YOUR INSTRUCTIONS
Go through the records below and copy out every line that contains the word "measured".
· · · · · · ·
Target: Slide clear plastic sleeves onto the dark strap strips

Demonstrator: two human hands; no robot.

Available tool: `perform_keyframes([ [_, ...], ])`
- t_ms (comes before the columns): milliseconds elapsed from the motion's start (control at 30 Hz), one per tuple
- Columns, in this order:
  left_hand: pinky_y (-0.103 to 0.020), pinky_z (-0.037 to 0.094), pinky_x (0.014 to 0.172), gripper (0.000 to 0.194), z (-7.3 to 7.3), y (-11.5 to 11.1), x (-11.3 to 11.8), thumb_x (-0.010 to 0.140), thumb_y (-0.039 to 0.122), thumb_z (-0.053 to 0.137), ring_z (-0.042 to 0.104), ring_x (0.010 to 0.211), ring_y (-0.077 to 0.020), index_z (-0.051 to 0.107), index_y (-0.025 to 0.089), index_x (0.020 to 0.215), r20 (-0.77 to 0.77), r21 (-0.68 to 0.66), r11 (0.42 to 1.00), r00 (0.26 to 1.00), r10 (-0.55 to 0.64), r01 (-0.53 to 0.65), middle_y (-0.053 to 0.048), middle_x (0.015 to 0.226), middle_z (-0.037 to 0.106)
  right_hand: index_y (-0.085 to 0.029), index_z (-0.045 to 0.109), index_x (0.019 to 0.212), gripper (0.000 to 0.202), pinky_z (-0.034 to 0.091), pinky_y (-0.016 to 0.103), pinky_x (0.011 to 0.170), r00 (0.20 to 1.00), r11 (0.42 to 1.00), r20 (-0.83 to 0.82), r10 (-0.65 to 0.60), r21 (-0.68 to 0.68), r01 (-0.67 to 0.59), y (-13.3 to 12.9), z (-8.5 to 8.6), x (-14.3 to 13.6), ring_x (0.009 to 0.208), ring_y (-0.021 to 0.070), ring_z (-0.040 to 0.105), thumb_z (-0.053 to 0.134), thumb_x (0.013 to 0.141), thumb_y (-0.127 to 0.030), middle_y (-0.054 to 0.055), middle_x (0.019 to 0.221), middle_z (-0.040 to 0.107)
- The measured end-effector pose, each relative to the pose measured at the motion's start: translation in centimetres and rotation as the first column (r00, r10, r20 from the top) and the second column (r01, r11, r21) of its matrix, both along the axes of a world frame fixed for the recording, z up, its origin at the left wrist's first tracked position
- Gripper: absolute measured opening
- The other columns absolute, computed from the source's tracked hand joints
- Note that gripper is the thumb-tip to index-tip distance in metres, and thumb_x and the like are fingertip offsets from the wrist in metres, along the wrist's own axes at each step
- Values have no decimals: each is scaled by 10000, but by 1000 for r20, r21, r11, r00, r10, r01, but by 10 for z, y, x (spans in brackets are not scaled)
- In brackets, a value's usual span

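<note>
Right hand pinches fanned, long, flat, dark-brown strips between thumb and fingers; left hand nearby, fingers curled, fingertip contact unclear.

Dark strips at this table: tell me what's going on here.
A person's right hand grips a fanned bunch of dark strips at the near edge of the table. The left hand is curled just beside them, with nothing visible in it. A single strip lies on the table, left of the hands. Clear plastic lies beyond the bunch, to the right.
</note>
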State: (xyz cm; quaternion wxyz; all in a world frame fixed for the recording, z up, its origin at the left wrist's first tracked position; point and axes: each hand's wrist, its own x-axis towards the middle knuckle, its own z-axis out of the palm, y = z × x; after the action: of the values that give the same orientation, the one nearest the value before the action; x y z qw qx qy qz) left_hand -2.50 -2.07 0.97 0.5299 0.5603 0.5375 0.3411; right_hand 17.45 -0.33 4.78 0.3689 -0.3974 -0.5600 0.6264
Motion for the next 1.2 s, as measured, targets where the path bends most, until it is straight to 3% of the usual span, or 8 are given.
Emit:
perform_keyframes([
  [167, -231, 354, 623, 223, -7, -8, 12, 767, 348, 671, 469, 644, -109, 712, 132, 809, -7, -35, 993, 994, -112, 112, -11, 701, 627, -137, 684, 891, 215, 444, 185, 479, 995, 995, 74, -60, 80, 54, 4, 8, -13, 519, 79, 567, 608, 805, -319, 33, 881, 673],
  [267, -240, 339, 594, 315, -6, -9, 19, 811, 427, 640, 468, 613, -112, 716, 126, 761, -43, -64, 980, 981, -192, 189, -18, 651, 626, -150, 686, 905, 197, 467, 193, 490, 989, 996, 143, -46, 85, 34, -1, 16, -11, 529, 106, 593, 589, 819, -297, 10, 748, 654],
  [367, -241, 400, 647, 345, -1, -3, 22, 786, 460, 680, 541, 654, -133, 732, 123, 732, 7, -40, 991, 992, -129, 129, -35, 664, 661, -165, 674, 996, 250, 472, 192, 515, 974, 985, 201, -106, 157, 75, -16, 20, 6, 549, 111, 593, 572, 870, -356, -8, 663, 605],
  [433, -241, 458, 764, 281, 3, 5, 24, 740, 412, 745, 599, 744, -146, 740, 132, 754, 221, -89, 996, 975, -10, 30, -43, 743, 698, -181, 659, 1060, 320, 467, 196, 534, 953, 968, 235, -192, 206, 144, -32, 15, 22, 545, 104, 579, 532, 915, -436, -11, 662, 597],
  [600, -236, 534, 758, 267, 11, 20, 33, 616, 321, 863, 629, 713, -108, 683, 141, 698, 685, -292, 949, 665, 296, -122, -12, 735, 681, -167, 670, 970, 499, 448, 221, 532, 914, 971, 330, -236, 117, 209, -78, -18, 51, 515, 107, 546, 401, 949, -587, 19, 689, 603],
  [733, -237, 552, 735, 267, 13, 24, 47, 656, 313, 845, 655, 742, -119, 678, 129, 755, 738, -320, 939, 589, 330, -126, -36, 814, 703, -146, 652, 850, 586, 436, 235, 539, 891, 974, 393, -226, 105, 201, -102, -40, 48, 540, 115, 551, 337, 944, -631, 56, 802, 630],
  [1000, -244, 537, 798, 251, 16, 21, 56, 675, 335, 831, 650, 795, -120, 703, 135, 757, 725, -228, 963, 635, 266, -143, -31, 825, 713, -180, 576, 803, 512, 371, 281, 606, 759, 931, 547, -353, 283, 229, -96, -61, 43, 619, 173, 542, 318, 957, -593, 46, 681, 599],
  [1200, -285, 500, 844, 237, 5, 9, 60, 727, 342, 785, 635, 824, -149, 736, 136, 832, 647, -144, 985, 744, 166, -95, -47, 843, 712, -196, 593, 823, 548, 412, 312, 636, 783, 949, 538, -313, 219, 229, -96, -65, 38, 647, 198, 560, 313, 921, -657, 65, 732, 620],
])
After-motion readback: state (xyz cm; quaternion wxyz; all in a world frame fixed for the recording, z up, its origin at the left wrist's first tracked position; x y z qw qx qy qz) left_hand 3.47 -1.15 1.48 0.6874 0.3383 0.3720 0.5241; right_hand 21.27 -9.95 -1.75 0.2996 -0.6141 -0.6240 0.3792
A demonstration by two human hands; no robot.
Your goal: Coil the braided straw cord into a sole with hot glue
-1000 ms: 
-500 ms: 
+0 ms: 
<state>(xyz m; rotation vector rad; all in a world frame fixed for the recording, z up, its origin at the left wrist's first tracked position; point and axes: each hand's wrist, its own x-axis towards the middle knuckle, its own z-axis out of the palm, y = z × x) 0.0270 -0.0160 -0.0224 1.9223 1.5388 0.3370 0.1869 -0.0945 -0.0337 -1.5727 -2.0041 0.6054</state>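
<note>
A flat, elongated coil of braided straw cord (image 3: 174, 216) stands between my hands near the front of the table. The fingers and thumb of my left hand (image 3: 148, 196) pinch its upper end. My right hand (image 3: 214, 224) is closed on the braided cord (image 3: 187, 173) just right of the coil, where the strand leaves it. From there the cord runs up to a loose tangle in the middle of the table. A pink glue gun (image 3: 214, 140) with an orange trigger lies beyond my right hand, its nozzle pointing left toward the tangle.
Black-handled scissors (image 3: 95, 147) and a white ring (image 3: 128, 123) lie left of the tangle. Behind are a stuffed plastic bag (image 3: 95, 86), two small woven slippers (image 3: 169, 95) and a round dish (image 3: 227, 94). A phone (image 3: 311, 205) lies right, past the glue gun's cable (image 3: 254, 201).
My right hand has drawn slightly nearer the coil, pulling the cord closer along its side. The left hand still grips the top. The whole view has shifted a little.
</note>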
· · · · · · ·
OUTPUT BELOW
- The measured end-effector pose, each relative to the pose measured at the motion's start: translation in centimetres and rotation as the first column (r00, r10, r20 from the top) and the second column (r01, r11, r21) of its matrix, both along the axes of a world frame fixed for the recording, z up, its origin at the left wrist's first tracked position
- Gripper: absolute measured opening
Motion for the next 1.2 s, as measured, targets where the path bends most, until it is straight to 3% of the usual span, or 8 are given.

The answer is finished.